## EXERCISE AIM
Key in the whole listing below again, keeping every word as it is.

*** MATERIAL SHOWN ***

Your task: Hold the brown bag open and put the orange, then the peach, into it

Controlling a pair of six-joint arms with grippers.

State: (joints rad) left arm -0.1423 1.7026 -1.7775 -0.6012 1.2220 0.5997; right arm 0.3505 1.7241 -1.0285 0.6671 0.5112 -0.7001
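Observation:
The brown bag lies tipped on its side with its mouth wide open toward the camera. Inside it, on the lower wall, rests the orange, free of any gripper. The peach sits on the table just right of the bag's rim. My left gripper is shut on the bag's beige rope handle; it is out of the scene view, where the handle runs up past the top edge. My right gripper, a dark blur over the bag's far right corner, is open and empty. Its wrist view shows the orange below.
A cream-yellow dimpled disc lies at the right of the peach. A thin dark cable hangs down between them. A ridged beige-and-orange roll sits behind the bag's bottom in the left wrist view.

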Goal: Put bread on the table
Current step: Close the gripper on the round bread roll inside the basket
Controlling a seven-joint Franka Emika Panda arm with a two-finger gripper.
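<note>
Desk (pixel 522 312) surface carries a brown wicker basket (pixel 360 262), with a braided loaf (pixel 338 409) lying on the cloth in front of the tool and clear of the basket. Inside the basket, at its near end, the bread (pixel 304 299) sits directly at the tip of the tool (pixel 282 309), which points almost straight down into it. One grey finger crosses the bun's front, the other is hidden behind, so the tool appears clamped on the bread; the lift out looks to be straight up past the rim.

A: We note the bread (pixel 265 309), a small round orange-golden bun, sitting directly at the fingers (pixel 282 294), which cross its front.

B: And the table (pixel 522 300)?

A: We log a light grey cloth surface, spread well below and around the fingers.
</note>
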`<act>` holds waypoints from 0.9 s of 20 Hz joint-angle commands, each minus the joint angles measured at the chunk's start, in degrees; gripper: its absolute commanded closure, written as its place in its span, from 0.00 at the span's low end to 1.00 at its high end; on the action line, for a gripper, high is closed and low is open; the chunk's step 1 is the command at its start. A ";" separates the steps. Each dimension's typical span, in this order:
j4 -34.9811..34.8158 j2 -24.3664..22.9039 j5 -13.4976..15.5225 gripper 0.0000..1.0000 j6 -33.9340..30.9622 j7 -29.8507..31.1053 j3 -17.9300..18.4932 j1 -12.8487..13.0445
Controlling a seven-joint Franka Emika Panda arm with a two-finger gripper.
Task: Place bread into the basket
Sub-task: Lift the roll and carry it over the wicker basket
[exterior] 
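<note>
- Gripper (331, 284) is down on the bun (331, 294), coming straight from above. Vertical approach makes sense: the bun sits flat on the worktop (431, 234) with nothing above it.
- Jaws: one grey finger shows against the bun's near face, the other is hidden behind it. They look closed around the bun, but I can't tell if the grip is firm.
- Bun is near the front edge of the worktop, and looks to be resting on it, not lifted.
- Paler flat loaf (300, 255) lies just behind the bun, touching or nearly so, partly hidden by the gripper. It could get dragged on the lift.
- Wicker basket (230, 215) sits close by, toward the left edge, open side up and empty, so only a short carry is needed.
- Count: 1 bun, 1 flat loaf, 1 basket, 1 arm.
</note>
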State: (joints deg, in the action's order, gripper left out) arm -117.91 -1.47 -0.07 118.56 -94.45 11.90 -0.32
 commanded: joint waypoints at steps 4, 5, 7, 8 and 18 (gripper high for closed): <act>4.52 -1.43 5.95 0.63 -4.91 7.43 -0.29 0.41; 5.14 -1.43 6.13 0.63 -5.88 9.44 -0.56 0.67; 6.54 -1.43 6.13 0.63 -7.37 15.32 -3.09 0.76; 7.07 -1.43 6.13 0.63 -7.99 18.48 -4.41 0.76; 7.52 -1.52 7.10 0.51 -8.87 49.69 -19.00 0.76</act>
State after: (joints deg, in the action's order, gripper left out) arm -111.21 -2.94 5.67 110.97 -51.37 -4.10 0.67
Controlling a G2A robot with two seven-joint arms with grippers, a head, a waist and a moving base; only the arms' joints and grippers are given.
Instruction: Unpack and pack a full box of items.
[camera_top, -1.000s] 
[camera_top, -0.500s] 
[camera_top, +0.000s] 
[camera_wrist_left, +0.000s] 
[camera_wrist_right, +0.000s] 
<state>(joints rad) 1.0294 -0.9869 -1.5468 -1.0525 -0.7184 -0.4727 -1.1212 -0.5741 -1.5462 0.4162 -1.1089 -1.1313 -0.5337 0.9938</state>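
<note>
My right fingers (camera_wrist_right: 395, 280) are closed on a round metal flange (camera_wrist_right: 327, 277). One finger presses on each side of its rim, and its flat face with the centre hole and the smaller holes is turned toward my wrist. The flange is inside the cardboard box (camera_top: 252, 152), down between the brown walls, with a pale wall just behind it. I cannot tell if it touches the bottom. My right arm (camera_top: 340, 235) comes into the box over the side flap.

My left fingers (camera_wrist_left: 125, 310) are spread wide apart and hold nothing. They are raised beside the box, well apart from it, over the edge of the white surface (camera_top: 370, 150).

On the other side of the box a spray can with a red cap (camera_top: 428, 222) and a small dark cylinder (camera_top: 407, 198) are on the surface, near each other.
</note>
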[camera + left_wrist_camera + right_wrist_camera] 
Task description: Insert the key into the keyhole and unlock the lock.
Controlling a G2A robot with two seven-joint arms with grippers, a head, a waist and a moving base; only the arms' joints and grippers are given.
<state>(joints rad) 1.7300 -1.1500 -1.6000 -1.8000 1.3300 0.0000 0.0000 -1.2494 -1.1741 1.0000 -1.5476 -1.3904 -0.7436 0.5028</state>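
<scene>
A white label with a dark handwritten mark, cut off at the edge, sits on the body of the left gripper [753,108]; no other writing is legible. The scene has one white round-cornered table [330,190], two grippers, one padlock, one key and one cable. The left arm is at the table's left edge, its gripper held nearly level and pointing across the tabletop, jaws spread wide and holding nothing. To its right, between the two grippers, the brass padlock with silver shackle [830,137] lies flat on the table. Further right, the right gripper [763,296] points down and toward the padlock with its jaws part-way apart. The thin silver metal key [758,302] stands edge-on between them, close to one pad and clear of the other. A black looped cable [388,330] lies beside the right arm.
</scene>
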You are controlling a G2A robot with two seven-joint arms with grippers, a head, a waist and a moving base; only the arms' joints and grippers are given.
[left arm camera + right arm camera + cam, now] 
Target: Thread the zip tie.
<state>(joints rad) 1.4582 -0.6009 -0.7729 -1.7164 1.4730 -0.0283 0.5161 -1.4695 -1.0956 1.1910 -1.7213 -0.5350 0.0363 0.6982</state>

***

## WRITTEN RESPONSE
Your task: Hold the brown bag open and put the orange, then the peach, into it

Controlling a pair of six-joint arms with grippers.

State: (joints rad) left arm -0.1423 1.7026 -1.7775 -0.6012 1.2220 0.5997; right arm 0.3505 1.7241 -1.0285 0.6671 0.5112 -0.7001
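Observation:
The brown bag lies tipped on its side with its mouth wide open toward the camera. Inside it, on the lower wall, rests the orange, free of any gripper. The peach sits on the table just right of the bag's rim. My left gripper is shut on the bag's beige rope handle; it is out of the scene view, where the handle runs up past the top edge. My right gripper, a dark blur over the bag's far right corner, is open and empty. Its wrist view shows the orange below.
A cream-yellow dimpled disc lies at the right of the peach. A thin dark cable hangs down between them. A ridged beige-and-orange roll sits behind the bag's bottom in the left wrist view.
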
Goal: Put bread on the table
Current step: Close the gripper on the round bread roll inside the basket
Controlling a seven-joint Franka Emika Panda arm with a two-finger gripper.
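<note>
Desk (pixel 522 312) surface carries a brown wicker basket (pixel 360 262), with a braided loaf (pixel 338 409) lying on the cloth in front of the tool and clear of the basket. Inside the basket, at its near end, the bread (pixel 304 299) sits directly at the tip of the tool (pixel 282 309), which points almost straight down into it. One grey finger crosses the bun's front, the other is hidden behind, so the tool appears clamped on the bread; the lift out looks to be straight up past the rim.

A: We note the bread (pixel 265 309), a small round orange-golden bun, sitting directly at the fingers (pixel 282 294), which cross its front.

B: And the table (pixel 522 300)?

A: We log a light grey cloth surface, spread well below and around the fingers.
</note>
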`<act>` holds waypoints from 0.9 s of 20 Hz joint-angle commands, each minus the joint angles measured at the chunk's start, in degrees; gripper: its absolute commanded closure, written as its place in its span, from 0.00 at the span's low end to 1.00 at its high end; on the action line, for a gripper, high is closed and low is open; the chunk's step 1 is the command at its start. A ";" separates the steps. Each dimension's typical span, in this order:
j4 -34.9811..34.8158 j2 -24.3664..22.9039 j5 -13.4976..15.5225 gripper 0.0000..1.0000 j6 -33.9340..30.9622 j7 -29.8507..31.1053 j3 -17.9300..18.4932 j1 -12.8487..13.0445
Controlling a seven-joint Franka Emika Panda arm with a two-finger gripper.
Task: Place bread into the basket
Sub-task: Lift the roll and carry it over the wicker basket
[exterior] 
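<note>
- Gripper (331, 284) is down on the bun (331, 294), coming straight from above. Vertical approach makes sense: the bun sits flat on the worktop (431, 234) with nothing above it.
- Jaws: one grey finger shows against the bun's near face, the other is hidden behind it. They look closed around the bun, but I can't tell if the grip is firm.
- Bun is near the front edge of the worktop, and looks to be resting on it, not lifted.
- Paler flat loaf (300, 255) lies just behind the bun, touching or nearly so, partly hidden by the gripper. It could get dragged on the lift.
- Wicker basket (230, 215) sits close by, toward the left edge, open side up and empty, so only a short carry is needed.
- Count: 1 bun, 1 flat loaf, 1 basket, 1 arm.
</note>
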State: (joints deg, in the action's order, gripper left out) arm -117.91 -1.47 -0.07 118.56 -94.45 11.90 -0.32
 commanded: joint waypoints at steps 4, 5, 7, 8 and 18 (gripper high for closed): <act>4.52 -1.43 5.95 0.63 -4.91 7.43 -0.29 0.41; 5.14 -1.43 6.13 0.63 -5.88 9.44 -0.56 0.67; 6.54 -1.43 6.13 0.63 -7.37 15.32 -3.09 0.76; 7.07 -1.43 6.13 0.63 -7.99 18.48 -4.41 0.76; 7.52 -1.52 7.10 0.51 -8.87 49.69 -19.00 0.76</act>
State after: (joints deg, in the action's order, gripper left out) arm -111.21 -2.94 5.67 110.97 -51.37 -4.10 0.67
Controlling a G2A robot with two seven-joint arms with grippers, a head, a waist and a moving base; only the arms' joints and grippers are given.
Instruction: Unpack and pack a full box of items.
[camera_top, -1.000s] 
[camera_top, -0.500s] 
[camera_top, +0.000s] 
[camera_wrist_left, +0.000s] 
[camera_wrist_right, +0.000s] 
<state>(joints rad) 1.0294 -0.9869 -1.5468 -1.0525 -0.7184 -0.4727 -1.1212 -0.5741 -1.5462 0.4162 -1.1089 -1.1313 -0.5337 0.9938</state>
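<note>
My right fingers (camera_wrist_right: 395, 280) are closed on a round metal flange (camera_wrist_right: 327, 277). One finger presses on each side of its rim, and its flat face with the centre hole and the smaller holes is turned toward my wrist. The flange is inside the cardboard box (camera_top: 252, 152), down between the brown walls, with a pale wall just behind it. I cannot tell if it touches the bottom. My right arm (camera_top: 340, 235) comes into the box over the side flap.

My left fingers (camera_wrist_left: 125, 310) are spread wide apart and hold nothing. They are raised beside the box, well apart from it, over the edge of the white surface (camera_top: 370, 150).

On the other side of the box a spray can with a red cap (camera_top: 428, 222) and a small dark cylinder (camera_top: 407, 198) are on the surface, near each other.
</note>
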[camera + left_wrist_camera + right_wrist_camera] 
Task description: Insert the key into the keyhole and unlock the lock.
Controlling a G2A robot with two seven-joint arms with grippers, a head, a waist and a moving base; only the arms' joints and grippers are given.
<state>(joints rad) 1.7300 -1.1500 -1.6000 -1.8000 1.3300 0.0000 0.0000 -1.2494 -1.1741 1.0000 -1.5476 -1.3904 -0.7436 0.5028</state>
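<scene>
A white label with a dark handwritten mark, cut off at the edge, sits on the body of the left gripper [753,108]; no other writing is legible. The scene has one white round-cornered table [330,190], two grippers, one padlock, one key and one cable. The left arm is at the table's left edge, its gripper held nearly level and pointing across the tabletop, jaws spread wide and holding nothing. To its right, between the two grippers, the brass padlock with silver shackle [830,137] lies flat on the table. Further right, the right gripper [763,296] points down and toward the padlock with its jaws part-way apart. The thin silver metal key [758,302] stands edge-on between them, close to one pad and clear of the other. A black looped cable [388,330] lies beside the right arm.
</scene>
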You are controlling a G2A robot with two seven-joint arms with grippers, a head, a waist and a moving base; only the arms' joints and grippers are given.
[left arm camera + right arm camera + cam, now] 
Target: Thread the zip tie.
<state>(joints rad) 1.4582 -0.6009 -0.7729 -1.7164 1.4730 -0.0283 0.5161 -1.4695 -1.0956 1.1910 -1.7213 -0.5350 0.0363 0.6982</state>

Above is the complete output.